● Exercise description: Check every line of the data for the string "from" and copy the ones that have it.

Start of Block

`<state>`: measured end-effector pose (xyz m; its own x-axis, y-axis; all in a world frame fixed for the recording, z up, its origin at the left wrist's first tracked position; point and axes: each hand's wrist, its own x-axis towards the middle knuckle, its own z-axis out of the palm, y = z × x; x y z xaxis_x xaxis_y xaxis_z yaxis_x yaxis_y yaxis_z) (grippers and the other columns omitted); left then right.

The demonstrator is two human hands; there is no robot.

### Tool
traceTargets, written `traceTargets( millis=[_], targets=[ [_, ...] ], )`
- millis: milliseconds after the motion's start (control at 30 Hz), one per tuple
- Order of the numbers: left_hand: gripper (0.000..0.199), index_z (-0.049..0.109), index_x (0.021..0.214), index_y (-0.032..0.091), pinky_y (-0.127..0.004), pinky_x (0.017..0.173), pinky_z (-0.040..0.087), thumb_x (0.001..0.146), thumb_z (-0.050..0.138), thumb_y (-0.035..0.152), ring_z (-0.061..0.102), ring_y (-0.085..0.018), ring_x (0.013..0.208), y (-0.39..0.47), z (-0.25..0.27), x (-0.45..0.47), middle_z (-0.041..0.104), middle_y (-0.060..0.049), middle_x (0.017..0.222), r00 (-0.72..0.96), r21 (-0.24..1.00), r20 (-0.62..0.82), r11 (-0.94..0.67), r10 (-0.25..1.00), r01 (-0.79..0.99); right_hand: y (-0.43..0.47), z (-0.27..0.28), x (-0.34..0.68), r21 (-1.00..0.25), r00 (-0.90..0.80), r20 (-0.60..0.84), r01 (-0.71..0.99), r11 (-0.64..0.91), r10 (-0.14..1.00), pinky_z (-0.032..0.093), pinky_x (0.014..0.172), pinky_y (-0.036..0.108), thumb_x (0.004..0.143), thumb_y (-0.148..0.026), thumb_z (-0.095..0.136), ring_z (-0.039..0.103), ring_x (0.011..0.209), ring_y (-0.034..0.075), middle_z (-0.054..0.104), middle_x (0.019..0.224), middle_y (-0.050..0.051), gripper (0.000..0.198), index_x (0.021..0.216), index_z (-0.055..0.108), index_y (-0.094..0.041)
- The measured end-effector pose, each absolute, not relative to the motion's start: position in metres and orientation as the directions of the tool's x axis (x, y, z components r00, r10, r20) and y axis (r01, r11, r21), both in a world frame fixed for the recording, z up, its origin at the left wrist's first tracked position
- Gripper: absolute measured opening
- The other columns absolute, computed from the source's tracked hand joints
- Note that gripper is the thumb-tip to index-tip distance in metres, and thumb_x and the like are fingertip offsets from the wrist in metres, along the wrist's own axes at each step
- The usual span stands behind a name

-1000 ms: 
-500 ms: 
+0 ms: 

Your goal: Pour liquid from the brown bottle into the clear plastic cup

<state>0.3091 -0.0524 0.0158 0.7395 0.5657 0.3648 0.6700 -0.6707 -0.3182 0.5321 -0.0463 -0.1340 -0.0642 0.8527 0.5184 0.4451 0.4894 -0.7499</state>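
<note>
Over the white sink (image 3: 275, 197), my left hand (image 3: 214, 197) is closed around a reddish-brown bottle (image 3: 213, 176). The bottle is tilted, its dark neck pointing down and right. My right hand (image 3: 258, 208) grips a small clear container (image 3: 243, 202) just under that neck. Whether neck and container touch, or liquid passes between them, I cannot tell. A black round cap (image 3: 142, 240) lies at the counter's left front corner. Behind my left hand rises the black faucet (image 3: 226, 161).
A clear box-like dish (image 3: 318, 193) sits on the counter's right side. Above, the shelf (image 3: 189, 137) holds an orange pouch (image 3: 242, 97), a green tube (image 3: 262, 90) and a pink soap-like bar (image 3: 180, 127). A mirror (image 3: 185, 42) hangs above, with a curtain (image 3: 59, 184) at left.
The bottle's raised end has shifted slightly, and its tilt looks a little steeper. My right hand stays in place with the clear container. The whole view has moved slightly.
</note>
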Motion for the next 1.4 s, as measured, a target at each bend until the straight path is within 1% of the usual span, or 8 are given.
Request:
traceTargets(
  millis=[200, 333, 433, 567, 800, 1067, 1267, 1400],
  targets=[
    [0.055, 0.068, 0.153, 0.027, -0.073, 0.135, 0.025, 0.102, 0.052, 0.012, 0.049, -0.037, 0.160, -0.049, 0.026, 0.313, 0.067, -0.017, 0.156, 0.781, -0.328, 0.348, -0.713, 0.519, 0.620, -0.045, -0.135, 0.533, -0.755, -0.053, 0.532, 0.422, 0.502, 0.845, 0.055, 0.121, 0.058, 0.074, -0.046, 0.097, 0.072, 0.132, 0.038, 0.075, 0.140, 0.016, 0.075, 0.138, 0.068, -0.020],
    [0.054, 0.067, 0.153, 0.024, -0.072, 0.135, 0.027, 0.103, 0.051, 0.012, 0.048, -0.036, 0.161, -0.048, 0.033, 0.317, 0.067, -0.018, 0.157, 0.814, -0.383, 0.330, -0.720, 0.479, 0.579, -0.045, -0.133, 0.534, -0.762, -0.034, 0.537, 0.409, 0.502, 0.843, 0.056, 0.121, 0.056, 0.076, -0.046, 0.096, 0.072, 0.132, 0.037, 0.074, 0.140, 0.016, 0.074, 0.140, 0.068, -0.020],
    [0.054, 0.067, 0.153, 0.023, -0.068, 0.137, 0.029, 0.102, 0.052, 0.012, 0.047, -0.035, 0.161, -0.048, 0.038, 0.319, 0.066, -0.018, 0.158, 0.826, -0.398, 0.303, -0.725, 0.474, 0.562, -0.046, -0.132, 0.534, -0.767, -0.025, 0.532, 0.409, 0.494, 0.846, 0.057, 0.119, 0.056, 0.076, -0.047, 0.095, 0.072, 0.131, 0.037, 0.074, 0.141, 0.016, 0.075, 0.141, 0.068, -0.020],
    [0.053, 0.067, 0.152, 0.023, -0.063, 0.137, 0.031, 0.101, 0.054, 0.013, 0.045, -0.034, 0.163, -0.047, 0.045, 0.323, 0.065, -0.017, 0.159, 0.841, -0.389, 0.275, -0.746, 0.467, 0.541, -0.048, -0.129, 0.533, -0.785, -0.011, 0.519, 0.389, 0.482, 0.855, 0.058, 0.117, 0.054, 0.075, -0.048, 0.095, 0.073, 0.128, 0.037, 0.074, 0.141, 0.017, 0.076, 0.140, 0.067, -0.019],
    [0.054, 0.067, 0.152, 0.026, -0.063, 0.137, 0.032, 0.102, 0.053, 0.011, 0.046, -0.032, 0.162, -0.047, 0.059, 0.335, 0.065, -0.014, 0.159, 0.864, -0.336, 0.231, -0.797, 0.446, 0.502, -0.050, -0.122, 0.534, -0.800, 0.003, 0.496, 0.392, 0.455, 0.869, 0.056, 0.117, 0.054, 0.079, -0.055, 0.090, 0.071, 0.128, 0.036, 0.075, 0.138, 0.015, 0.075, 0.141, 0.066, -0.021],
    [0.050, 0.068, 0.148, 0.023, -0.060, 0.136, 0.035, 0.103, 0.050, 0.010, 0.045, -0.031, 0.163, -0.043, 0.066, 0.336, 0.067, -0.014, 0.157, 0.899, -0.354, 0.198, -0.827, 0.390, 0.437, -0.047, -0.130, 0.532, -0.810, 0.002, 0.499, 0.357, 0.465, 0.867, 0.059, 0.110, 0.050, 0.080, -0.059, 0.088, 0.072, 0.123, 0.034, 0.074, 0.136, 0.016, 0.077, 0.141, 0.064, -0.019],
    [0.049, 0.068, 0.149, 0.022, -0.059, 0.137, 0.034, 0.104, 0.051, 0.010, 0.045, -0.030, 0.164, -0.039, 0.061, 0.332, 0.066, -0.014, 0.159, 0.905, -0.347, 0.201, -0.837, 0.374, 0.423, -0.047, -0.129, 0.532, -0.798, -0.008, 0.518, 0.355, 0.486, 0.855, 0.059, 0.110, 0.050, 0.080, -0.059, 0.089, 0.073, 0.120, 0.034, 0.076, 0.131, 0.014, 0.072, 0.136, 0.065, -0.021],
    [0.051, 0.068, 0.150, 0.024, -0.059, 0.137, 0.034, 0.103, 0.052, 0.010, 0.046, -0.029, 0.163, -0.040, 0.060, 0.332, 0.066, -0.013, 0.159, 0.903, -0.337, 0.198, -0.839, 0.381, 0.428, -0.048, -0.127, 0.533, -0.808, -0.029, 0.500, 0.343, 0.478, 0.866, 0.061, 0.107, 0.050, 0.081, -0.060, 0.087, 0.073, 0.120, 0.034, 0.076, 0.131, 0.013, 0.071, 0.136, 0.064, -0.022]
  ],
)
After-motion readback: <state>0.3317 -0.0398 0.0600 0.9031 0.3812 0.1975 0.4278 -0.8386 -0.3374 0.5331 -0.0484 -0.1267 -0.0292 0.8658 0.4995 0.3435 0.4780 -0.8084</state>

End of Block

● Solution to this problem:
- The other columns absolute, computed from the source's tracked hand joints
- Note that gripper is the thumb-tip to index-tip distance in metres, and thumb_x and the like are fingertip offsets from the wrist in metres, along the wrist's own axes at each step
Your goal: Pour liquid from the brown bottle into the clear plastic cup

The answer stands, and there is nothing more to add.